Mama straightens and jabs him in the thigh. He cusses.

  “Does he look like he knows anything?” Mama snaps. “Who sent you boys?”

  “Mr. Flanduzi.”

  “Bobby Flanduzi? And what did he tell you to do?”

  “He told us to go to meet him tonight at his house, and that he’d give us that there red thing. And then we’d need to make the sale with Mr. Huloojasper. So we were scouting Mr. Flanduzi’s neighborhood—just to make sure we knew what to expect tonight—when you came out of his house with the red thing.”

  “Cooler.”

  “Whatever. And that’s when we saw that the . . .” He nods to Cujo and Ernie. “. . . Robards Syndicate was involved. So we call Mr. Flanduzi, and he says, follow them. So that’s what we did.” He sits back and chuckles to himself. “I don’t think Mr. Flanduzi is cut out for this type of thing.”

  Mama says, “I told Bobby Flanduzi that I’d handle the sale.” She looks down, sighs. “He said, ‘Absolutely not.
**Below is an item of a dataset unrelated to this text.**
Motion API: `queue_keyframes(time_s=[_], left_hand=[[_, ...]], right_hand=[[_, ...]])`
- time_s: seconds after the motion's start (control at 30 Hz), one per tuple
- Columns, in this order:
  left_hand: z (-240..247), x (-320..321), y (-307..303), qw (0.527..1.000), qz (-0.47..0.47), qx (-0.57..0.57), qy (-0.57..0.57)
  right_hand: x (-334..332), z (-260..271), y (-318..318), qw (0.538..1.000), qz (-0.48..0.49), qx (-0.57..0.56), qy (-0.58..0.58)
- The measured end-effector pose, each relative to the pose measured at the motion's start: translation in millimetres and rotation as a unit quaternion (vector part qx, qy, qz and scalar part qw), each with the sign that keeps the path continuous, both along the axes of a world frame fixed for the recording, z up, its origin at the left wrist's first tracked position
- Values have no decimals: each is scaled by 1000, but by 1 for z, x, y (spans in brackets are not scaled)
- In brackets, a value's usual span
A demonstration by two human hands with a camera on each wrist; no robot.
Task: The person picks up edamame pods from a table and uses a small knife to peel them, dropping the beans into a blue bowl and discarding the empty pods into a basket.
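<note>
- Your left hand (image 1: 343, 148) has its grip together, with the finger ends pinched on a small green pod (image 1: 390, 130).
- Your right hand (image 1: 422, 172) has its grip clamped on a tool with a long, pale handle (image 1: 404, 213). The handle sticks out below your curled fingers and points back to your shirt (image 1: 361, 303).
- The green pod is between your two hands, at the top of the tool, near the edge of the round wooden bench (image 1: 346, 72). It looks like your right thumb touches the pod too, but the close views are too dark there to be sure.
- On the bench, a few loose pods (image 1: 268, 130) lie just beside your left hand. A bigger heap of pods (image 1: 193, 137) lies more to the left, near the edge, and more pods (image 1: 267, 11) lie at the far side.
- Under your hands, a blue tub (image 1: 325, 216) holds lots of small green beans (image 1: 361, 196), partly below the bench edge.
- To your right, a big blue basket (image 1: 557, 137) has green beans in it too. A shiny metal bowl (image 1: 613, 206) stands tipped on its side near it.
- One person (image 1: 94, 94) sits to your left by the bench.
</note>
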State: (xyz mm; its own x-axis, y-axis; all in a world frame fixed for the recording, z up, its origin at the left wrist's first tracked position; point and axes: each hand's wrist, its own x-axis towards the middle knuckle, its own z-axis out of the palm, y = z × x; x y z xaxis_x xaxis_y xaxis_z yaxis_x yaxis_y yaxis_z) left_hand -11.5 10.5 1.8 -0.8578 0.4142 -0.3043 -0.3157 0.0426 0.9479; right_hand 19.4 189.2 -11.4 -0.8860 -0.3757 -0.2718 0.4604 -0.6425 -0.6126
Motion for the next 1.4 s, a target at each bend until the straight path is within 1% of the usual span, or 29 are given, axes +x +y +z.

You’re nuts, stay away from my family.’” Mama rolls her eyes at the memory. “But he and Linda have enough to deal with already, so I vetoed him there.”

  “No one told us they changed the meet-up time and place.”

  Mama frowns at a thought, sighs again. “I guess I didn’t. I guess I just got a little confused. When Dickie called this morning, I guess I thought we could do this at Dickie’s compound.”

  “I’m not Dick—”

  “Shut up.” Mama takes a breath, steadies herself. “Now, I want you boys to listen.” She taps the cooler with the prongs. “I know exactly how much Bobby Flanduzi wants for this.”

  “Look, Mama, we’re just the brokers here. You give us the cooler, we give you this bag here, and we give the cooler to Mr. Huloojasper.” He looks at his buddies, proud. “And Mr. Flanduzi pays us a transaction fee.”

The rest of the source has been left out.